More on high i/o load wedging Fedora 10

Thu Mar 19 20:33:54 UTC 2009

Eric Sandeen wrote:
> Robin Laing wrote:
> 
>> I always will report bugs if I can get the details.  It is almost 
>> useless to report bugs if you don't have any details to post with it as 
>> there is a request for more details.
> 
> Thanks, I understand that.
> 
>> It takes time to learn what tools to use to find issues.  I just read an 
>> IBM paper on tracing problems using iostat.  I also found dstat at the 
>> same time.  It is IO related as the problems all come from using or 
>> writing to a hard drive.  It has also gotten worse and may be related to 
>> the latest kernel.
> 
> I understand, but in this thread I have repeatedly asked people hitting
> this sort of hang to do "sysrq-w" (or, echo w > /proc/sysrq-trigger) -
> nobody has ever shown me the results. [1]
> 
> I sympathize that it's hard to follow "this" thread, because it keeps
> getting re-started under new subjects... :)
> 

I now know what the sysrq-w and how to use it.  I will get the data from 
the machine that I am having an issue with.

>> My dumping EXT4 is more due to reports that I have read about data loss 
>> due to the procedure for write delays.  I have run into the issue of 
>> losing my kde config files as reported by others on the net already.
>>
>> http://www.advogato.org/person/mjg59/diary/195.html
>> http://www.h-online.com/open/Possible-data-loss-in-Ext4--/news/112821
>> https://bugs.launchpad.net/ubuntu/+source/linux/+bug/317781?comments=all
> 
> patches are in Fedora already to mitigate this, it should not be a big
> problem for you at this point.  If it is, I need to know about it.
> 
>> I am also dumping EXT4 as I am trying to trace the issue with 
>> locking/freezing computer and I don't need data losses.
> 
> I understand; however, they may be related...
> 

No.  My last crash was without any EXT4.  I was hoping it was.  EXT4 may 
be related but at present it isn't.

>> As it stands, I did get a kernel oops last night that didn't crash my 
>> system and was logged in messages.  I was using a tty session so this 
>> could be why the system didn't totally freeze.
>>
>> I have not had time to look through it and to see where it should be 
>> posted.  It is related to USB as it occurred when I unplugged my USB 
>> drive that I was restoring data from.  It was late and I was tired so I 
>> want to check things on the system before going further.
> 
> This may be something of a known issue, depending on the details.  (a
> drive disappearing should not actually *oops* the box, but it will
> probably spew lots of warnings and errors at least.)
> 

Normal messages I am used to.  I have had issues with USB sticks and 
such and the error messages that I saw were totally different than any I 
had seen before.  The USB system  wouldn't work after the error messages 
until a reboot.  The USB drives or sticks wouldn't send any messages to 
the kernel.  Nothing in dmesg or anything else.

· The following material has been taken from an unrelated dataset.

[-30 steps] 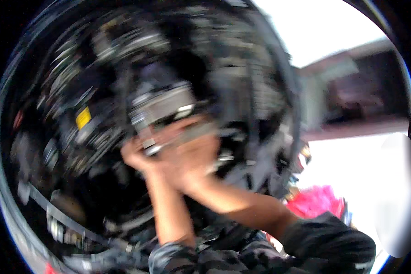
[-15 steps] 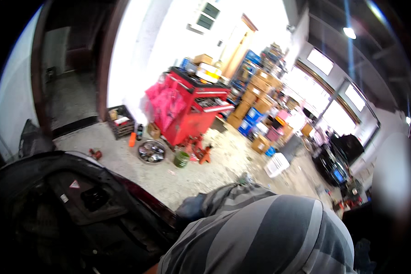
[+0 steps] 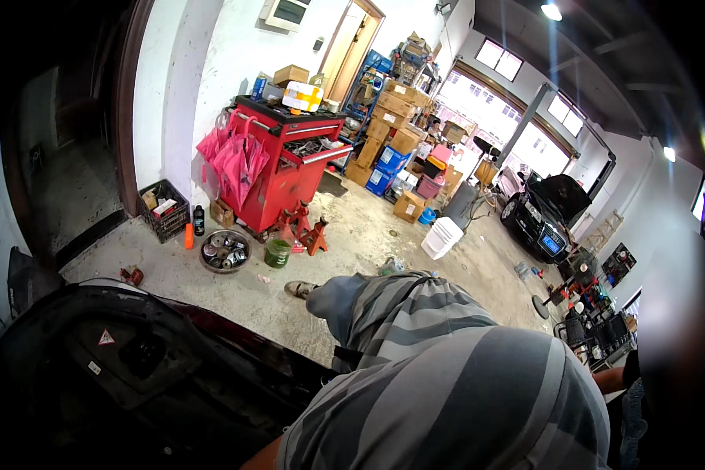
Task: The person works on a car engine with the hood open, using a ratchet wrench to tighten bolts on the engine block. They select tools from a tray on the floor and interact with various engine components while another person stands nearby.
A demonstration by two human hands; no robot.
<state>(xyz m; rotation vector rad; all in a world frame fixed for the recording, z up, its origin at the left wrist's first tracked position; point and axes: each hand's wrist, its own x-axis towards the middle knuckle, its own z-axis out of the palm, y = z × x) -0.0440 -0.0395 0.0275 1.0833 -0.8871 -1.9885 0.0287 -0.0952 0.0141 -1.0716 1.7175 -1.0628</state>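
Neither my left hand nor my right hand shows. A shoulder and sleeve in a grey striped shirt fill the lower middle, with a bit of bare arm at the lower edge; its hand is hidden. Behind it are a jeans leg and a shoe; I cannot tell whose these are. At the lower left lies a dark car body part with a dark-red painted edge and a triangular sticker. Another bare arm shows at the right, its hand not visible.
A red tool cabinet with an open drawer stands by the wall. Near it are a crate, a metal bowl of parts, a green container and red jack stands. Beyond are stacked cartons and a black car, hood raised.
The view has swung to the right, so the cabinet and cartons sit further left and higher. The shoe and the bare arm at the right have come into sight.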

>> There is an issue with filing kernel related bugs if the kernel is 
>> tainted because of Nvidia drivers.  I have been told before that I need 
>> to remove the driver before filing a bug.  Well that is hard to do when 
>> 3D is needed on the computer with the problem.
> 
> That's often true.  Speaking for myself, if there is some weird behavior
> never-before reported, and the kernel exhibiting that behavior has
> binary modules loaded, I often won't dig into it much because TBH I
> can't debug it 100%, and the binary module is always suspect.  But if
> the report correlates with other similar reports, it is still useful to
> me, even with the binary module loaded.
> 

This is nice to know.

>> I just tried the sysrq 'w' but I don't have that command on my machine 
>> at work.
> 
> [1] I probably should have been more explicit when I asked for this.
> 
> # echo w > /proc/sysrq-trigger
> # dmesg > dmesg_output.txt
> 
> should work on any fedora machine out of the box.
> 
> Thanks,
> -Eric
> 
> 

Thanks for this info.  I will try it on my machine at home.  I am off 
work tomorrow and will be looking at this.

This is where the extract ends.